Tuesday, 4 December 2018

Catching keystrokes from a USB keyboard


In the previous post we managed to read a couple of descriptors from a USB keyboard and identified which endpoint to use for capturing the keystrokes from the keyboard.

In this post we will develop some code for actually retrieving the keystrokes from the keyboard.

Moving to the configured state

For the majority of the previous post we lingered within the default state. Just to refresh our minds again of the other states for a USB device, let us look again at the following diagram:

As you can see, after the Default state there is still two states, Address and Configured, we need to go through until we can do something useful with the USB device.

Let us start by having a look at the Address state. In this state we assign an address to our USB device so so that it stops listening at the default address (e.g. 0).

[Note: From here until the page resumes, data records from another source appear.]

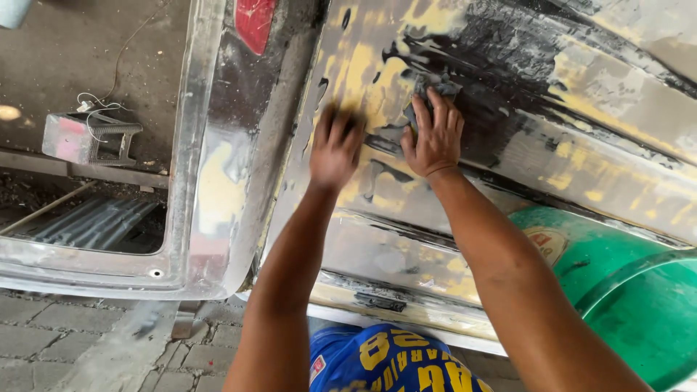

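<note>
Right hand [434, 136] lies spread on the car body panel [508, 109], its fingers pressing a dark grey sanding pad [428, 91] against a patch where black paint meets yellow filler, thumb out to the side. Left hand [335, 145] is blurred, fingers extended and open, palm flat on the same panel just beside the right one, holding nothing that can be made out. Below the forearms sit a green bucket [624, 297] at the right and blue printed cloth [392, 359] at the bottom edge, with a red tail light [254, 22] near the top and paving bricks [43, 341] at lower left.
</note>
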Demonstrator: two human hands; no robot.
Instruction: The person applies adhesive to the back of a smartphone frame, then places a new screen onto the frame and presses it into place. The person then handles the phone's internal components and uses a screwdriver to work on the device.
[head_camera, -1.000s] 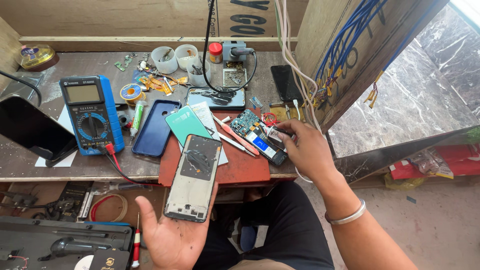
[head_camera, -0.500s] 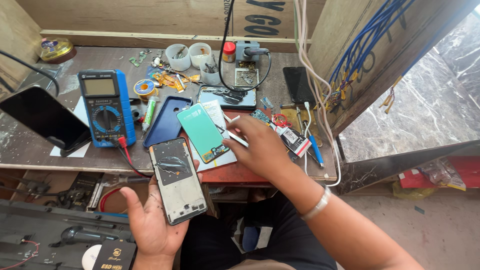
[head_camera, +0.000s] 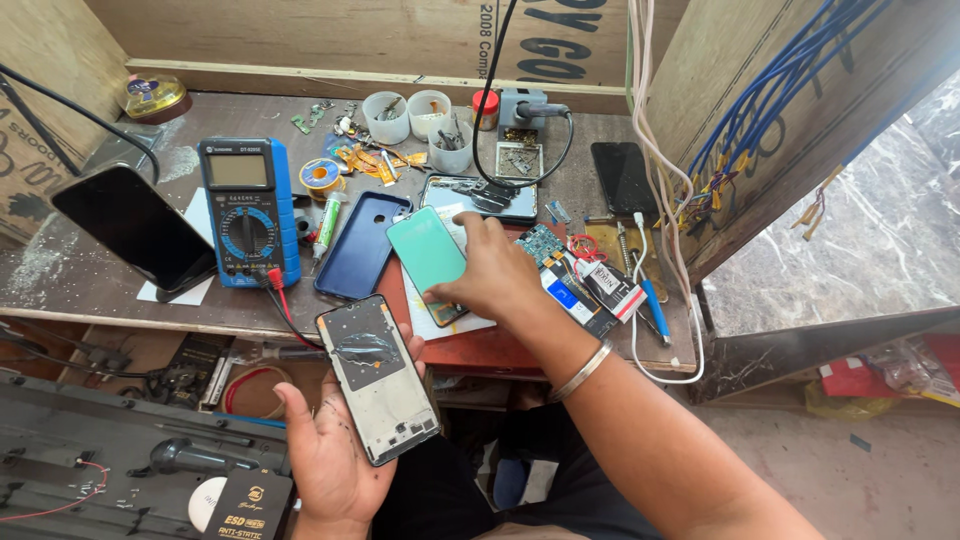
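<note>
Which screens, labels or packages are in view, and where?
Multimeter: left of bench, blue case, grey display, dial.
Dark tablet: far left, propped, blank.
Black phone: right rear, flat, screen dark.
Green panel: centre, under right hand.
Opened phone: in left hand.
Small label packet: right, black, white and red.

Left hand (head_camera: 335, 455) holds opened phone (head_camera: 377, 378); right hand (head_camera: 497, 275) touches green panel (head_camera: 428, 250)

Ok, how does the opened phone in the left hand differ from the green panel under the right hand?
The opened phone is lifted off the bench in the left hand; the green panel lies on the bench under the right hand. The opened phone shows a grey, dark inner frame; the green panel is plain and smooth. The opened phone is fully visible, the green panel partly covered. Both are phone-shaped rectangles.
</note>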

To set the address, we need to make a bit of changes to our state_machine method:

void state_machine() {
 //bit 24 bit 18
 u32 in2 = Xil_In32(0xE0002144) | (1<<24) | (1<<18);
 Xil_Out32(0xE0002144, in2); //clear

 if (status == 0) {
  status = 1;
 } else if (status == 1) {
  status = 2;

  //set address
  Xil_Out32(0x301000, 0x00030500);
  Xil_Out32(0x301004, 0x00000000);
  schedTransfer(1,0,0x0, 0x300000);
 } else if (status == 2) {
  status = 3;



Here we are setting up a request type 5, which is SET_ADDRESS, and we are setting the device to address 3. We end by waiting 3 milliseconds just make sure everything settled down before we continue.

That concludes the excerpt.